[Items from a dataset]

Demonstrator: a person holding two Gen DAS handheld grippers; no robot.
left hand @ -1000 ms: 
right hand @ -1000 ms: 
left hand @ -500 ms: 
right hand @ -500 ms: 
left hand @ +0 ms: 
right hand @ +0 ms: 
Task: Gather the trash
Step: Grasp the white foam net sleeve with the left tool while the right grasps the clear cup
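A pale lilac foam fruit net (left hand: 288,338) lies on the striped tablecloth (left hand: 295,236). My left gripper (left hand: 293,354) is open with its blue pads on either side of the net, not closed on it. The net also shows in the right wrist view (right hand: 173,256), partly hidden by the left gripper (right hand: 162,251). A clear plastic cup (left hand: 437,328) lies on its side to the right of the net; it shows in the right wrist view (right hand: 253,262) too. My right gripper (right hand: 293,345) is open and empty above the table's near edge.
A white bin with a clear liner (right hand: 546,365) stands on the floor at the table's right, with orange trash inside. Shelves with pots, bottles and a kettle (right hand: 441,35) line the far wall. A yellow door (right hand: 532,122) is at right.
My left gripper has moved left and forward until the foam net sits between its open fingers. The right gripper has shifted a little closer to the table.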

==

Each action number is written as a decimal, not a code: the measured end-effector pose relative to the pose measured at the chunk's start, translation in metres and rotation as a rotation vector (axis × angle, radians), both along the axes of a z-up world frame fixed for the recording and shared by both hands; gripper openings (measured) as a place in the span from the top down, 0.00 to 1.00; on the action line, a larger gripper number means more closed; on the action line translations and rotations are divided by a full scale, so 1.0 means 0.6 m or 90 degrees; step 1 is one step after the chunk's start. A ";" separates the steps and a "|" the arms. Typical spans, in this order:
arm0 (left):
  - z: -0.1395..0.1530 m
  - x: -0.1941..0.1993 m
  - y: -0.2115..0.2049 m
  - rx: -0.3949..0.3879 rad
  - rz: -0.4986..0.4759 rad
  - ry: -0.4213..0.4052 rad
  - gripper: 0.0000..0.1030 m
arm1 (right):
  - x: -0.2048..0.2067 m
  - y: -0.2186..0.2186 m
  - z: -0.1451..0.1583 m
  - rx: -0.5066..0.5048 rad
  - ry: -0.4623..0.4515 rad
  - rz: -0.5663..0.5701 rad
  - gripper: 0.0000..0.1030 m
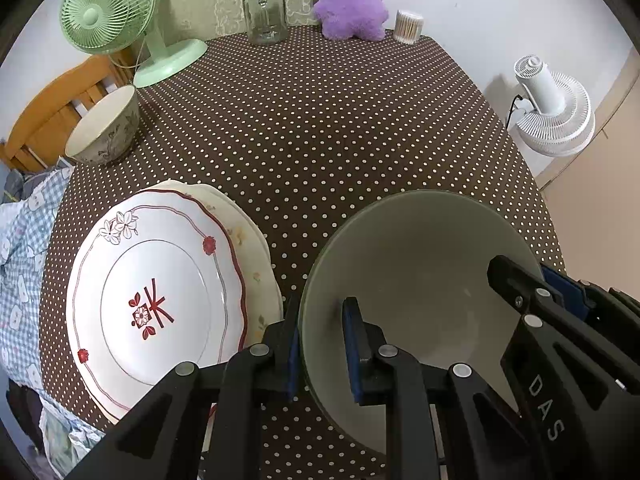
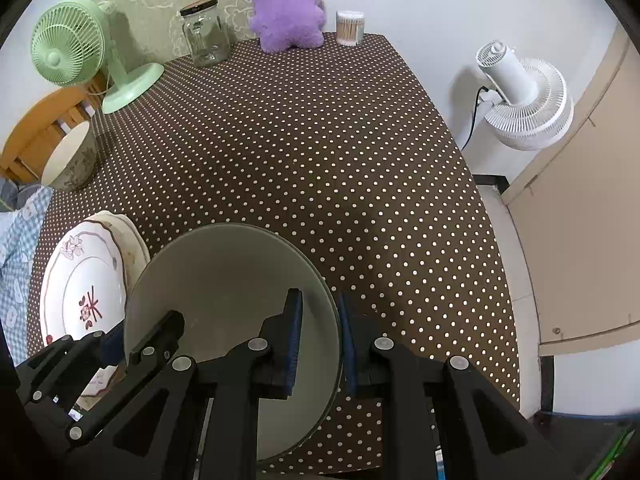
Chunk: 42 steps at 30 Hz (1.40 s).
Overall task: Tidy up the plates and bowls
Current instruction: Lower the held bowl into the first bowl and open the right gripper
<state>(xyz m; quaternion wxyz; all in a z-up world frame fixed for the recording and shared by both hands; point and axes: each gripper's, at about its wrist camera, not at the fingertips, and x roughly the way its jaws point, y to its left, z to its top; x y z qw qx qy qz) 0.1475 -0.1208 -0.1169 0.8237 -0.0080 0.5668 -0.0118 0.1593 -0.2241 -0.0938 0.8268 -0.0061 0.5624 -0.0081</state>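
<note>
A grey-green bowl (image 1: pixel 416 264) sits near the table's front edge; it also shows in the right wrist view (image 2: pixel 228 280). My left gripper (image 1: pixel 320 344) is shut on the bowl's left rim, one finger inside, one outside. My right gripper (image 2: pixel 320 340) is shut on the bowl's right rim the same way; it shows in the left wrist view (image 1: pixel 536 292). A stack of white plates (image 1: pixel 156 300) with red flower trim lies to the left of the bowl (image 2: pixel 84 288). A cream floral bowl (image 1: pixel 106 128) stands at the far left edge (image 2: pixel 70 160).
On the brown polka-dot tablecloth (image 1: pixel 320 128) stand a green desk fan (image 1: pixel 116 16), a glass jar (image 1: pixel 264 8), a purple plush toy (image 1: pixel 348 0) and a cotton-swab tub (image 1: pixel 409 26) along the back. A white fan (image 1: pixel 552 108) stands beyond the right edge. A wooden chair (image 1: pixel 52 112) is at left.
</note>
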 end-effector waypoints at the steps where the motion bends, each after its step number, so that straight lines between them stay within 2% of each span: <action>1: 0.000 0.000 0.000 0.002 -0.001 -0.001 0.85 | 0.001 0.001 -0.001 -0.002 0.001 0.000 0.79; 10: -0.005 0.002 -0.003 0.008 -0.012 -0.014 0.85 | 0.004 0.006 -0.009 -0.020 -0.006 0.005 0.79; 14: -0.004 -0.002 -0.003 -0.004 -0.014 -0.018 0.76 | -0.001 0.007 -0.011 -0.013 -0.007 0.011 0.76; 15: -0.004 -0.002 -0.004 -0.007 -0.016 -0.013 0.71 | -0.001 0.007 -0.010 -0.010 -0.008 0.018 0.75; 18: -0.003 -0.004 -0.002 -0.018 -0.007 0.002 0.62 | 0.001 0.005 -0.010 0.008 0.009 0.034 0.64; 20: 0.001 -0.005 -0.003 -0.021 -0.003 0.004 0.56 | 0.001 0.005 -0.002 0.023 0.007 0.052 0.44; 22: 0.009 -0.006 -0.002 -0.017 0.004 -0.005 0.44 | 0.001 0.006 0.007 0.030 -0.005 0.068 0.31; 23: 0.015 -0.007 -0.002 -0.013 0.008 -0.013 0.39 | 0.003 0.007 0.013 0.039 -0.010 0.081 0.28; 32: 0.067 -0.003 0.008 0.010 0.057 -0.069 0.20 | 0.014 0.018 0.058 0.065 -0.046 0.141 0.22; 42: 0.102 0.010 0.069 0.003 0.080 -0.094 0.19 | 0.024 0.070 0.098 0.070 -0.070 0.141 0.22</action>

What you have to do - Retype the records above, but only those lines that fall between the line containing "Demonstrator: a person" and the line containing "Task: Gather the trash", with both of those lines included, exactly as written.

Response -
Demonstrator: a person holding two Gen DAS handheld grippers; no robot.
left hand @ -1000 ms: 
right hand @ -1000 ms: 
left hand @ -500 ms: 
right hand @ -500 ms: 
left hand @ +0 ms: 
right hand @ +0 ms: 
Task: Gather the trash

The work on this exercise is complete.